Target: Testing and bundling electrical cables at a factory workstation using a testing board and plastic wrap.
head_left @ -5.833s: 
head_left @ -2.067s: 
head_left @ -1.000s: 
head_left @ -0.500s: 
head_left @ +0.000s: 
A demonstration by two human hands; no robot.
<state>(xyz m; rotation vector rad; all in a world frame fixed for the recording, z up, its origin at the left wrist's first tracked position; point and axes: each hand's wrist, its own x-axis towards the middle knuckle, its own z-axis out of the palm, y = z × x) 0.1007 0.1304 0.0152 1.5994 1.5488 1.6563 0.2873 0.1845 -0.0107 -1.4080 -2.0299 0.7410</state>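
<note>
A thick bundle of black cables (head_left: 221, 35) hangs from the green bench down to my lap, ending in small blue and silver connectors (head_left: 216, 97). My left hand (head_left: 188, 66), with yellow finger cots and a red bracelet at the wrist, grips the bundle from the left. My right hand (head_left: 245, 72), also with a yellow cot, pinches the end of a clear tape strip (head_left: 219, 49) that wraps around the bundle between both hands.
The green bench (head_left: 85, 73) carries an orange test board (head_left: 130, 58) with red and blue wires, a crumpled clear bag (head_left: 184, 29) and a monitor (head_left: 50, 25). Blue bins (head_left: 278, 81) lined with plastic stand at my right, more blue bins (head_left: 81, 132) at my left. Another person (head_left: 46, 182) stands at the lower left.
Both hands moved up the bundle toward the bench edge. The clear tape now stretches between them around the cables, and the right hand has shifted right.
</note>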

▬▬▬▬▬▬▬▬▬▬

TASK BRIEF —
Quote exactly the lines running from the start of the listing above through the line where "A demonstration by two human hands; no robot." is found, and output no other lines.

SOLUTION TO THE EXERCISE —
Target: Testing and bundling electrical cables at a factory workstation using a testing board and plastic wrap.
head_left @ -5.833s: 
head_left @ -2.067s: 
head_left @ -1.000s: 
head_left @ -0.500s: 
head_left @ +0.000s: 
A demonstration by two human hands; no robot.

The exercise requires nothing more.